Sociedade

Tráfico de diamantes nas forças armadas. GNR anuncia detenção de militar em formação

8 novembro 2021 12:56

Hugo Franco

Hugo Franco

Jornalista

A GNR anunciou que a PJ deteve um "guarda-provisório" em formação na operação que desmantelou rede de tráfico de diamantes entre militares na República Centro-Africana

8 novembro 2021 12:56

Hugo Franco

Hugo Franco

Jornalista

A GNR anunciou que a Polícia Judiciária deteve um "guarda-provisório" em formação, desde junho de 2021, no 44.º Curso de Formação de Guardas em Portalegre, que ingressou na formação proveniente das Forças Armadas. "A Guarda mostra total disponibilidade para colaborar com a Polícia Judiciária, na investigação em curso", diz a GNR em comunicado.

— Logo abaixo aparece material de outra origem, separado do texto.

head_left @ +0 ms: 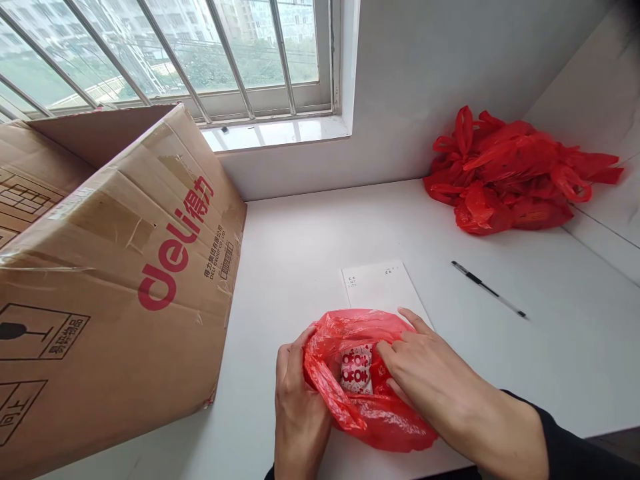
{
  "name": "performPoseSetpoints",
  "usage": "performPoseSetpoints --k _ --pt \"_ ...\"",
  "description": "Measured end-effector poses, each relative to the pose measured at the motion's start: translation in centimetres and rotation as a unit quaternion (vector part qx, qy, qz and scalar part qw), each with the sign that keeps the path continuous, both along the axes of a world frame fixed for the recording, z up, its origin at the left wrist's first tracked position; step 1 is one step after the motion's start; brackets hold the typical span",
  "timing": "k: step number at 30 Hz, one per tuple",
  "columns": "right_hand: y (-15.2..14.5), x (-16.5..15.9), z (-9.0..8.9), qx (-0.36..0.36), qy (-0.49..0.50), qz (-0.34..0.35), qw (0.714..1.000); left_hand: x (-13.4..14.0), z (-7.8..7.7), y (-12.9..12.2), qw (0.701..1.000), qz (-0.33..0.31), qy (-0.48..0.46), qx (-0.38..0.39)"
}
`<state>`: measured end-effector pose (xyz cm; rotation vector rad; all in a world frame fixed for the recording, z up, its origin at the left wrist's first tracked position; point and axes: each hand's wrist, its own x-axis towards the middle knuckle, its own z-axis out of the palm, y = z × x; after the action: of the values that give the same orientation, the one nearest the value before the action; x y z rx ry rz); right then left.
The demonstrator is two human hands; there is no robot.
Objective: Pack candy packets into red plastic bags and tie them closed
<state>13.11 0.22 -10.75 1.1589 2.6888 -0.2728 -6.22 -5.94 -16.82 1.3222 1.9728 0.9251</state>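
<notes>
Left hand clamped on red bag; red packet at fingertips of right hand; whether pinched, I can't tell.

A: What's behind the counter?
B: A plain pale wall, with a window at the upper left.
A: Anything across it?
B: Slanting metal bars. Through the glass you see pale buildings and greenery.
A: And the sill?
B: White and glossy, catching bright daylight, with a small dark bit lying on it.
A: The counter itself?
B: White and smooth, softly shiny, meeting the wall at the back.
A: Far right?
B: Another pale wall, meeting the first at a corner.
</notes>
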Motion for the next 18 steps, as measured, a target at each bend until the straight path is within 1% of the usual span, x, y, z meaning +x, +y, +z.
performPoseSetpoints --k 2,5,8,11,13,18 --pt "0.1 0.4 0.0 -0.016 0.000 -0.012 1.000 -0.1 -0.2 -0.1 1.000 0.000 -0.002 0.009" --pt "0.1 1.0 0.0 -0.023 0.069 -0.024 0.997 -0.2 -0.4 -0.1 1.000 0.000 -0.001 0.023" --pt "0.4 1.4 0.3 -0.013 0.143 -0.032 0.989 -0.3 -0.1 -0.2 1.000 -0.007 -0.003 0.019" --pt "0.5 1.4 0.5 0.011 0.186 -0.056 0.981 -0.3 0.3 -0.2 1.000 -0.005 -0.018 0.008" --pt "0.4 1.3 0.5 0.011 0.193 -0.049 0.980 -0.2 0.6 -0.3 1.000 0.001 -0.030 0.002" --pt "-0.7 1.4 0.0 -0.013 0.212 0.002 0.977 -0.1 0.7 -0.3 0.999 0.004 -0.043 -0.006"
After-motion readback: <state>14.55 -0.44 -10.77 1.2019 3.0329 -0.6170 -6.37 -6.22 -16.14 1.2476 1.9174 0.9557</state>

Esta detenção foi realizada no âmbito da megaoperação da PJ, a "Operação Míriade", que está a ser realizada esta segunda-feira em várias instituições militares, entre elas no Regimento de Comandos, na Carregueira (Sintra), por suspeitas de tráfico de diamantes e ouro em missões militares noutros países, como na República Centro-Africana.

É a maior operação da Polícia Judiciária deste ano. "A ação desenvolveu-se na região de Lisboa, Funchal, Bragança, Porto de Mós, Entroncamento, Setúbal, Beja e Faro, contando com a participação de cerca de trezentos e vinte inspetores e peritos da Polícia Judiciária", refere esta polícia.

A PJ esclarece que entre as cem buscas, noventa e cinco são domiciliárias e cinco não domiciliárias.

Há também dez mandados de detenção emitidos pelo Departamento de Investigação e Ação Penal (DIAP) de Lisboa.

"Está em investigação uma rede criminosa, com ligações internacionais, que se dedica a obter proveitos ilícitos através de contrabando de diamantes e ouro, tráfico de estupefacientes, contrafação e passagem de moeda falsa, acessos ilegítimos e burlas informáticas, tendo por objetivo o branqueamento de capitais", acrescenta a PJ.

Os militares terão usado aviões militares das missões humanitárias da ONU para traficar diamantes e ouro. São os chamados "diamantes de sangue", traficados de um país em conflito armado. Também haverá tráfico de droga envolvido.

Os suspeitos aproveitaram o facto de os aviões militares não estarem sujeitos a controlo alfandegário, aproveitando depois para vender os diamantes e o ouro no norte da Europa, nomeadamente em Antuérpia, na Bélgica.

O esquema envolve o branqueamento de capitais através da compra de bitcoins, a criptomoeda descentralizada, sendo um dinheiro eletrónico para transações ponto a ponto, sem controlo financeiro.

Depois do caso do roubo das armas de guerra de Tancos este é um novo escândalo que envolve militares portugueses.

Entretanto, o ministro dos Negócios Estrangeiros, Augusto Santos Silva, em reação à operação da Polícia Judiciária garantiu que esta não afeta a imagem internacional do país. "Se as autoridades judiciais entendem que há indícios que exigem investigações, essas investigações devem ser feitas. Vigora o princípio da separação de poderes, portanto, não tenho nada a dizer sobre investigações judiciais em curso", declarou aos jornalistas à margem de uma conferência em Coimbra.